#### [Input data]
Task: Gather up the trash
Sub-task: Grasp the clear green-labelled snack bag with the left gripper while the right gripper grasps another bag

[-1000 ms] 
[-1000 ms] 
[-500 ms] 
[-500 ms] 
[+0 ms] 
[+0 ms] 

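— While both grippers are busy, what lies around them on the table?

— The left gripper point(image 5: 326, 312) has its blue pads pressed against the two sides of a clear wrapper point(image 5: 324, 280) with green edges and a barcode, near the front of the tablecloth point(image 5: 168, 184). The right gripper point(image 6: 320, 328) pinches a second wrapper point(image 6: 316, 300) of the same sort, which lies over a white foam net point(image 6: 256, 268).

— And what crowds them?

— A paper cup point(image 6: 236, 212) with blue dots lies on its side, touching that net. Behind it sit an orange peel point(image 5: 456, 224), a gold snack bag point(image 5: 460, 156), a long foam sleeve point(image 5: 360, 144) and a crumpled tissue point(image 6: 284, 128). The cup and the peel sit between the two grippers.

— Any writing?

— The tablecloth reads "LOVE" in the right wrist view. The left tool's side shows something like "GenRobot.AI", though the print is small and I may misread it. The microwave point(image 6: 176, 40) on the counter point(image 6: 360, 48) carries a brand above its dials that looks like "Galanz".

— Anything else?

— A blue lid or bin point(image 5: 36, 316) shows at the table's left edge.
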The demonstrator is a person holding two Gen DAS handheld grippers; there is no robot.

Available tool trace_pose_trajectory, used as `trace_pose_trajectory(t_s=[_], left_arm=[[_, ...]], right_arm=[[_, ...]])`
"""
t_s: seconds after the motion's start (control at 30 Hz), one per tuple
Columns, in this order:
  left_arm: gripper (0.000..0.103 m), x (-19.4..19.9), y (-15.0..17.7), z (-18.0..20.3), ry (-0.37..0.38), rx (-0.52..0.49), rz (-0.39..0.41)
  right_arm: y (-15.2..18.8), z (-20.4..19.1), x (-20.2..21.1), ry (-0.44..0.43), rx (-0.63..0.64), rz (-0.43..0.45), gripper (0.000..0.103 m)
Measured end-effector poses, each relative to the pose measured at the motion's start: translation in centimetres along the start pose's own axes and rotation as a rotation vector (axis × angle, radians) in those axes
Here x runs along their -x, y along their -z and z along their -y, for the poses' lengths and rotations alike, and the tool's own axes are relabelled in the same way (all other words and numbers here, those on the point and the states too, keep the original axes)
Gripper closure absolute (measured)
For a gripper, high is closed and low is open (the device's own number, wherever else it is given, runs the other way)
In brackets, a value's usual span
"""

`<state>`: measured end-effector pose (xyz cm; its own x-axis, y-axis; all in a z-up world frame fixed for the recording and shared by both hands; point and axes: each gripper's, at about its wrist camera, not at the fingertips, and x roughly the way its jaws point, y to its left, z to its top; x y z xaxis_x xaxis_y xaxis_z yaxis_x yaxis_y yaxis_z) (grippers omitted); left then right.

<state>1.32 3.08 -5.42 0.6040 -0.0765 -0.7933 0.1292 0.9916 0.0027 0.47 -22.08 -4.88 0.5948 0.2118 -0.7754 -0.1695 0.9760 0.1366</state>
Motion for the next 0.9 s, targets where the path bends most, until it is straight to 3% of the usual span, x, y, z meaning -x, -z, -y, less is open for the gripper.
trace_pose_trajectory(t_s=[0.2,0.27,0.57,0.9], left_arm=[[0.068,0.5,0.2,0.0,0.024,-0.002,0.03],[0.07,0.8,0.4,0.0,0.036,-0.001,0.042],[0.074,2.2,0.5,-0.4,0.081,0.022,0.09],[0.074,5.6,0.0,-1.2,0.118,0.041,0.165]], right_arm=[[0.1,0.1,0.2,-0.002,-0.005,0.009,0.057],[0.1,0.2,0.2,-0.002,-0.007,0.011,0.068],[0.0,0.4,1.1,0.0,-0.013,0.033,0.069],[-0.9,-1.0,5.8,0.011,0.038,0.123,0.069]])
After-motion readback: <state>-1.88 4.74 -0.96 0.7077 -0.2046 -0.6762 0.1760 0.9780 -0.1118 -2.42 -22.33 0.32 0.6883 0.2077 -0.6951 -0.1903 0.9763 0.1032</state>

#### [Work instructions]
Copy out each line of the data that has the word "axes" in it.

#### [Response]
Measured end-effector poses, each relative to the pose measured at the motion's start: translation in centimetres along the start pose's own axes and rotation as a rotation vector (axis × angle, radians) in those axes
Here x runs along their -x, y along their -z and z along their -y, for the poses' lengths and rotations alike, and the tool's own axes are relabelled in the same way (all other words and numbers here, those on the point and the states too, keep the original axes)
`<state>`: measured end-effector pose (xyz cm; its own x-axis, y-axis; all in a z-up world frame fixed for the recording and shared by both hands; point and axes: each gripper's, at about its wrist camera, not at the fingertips, and x roughly the way its jaws point, y to its left, z to its top; x y z xaxis_x xaxis_y xaxis_z yaxis_x yaxis_y yaxis_z) (grippers omitted); left then right.

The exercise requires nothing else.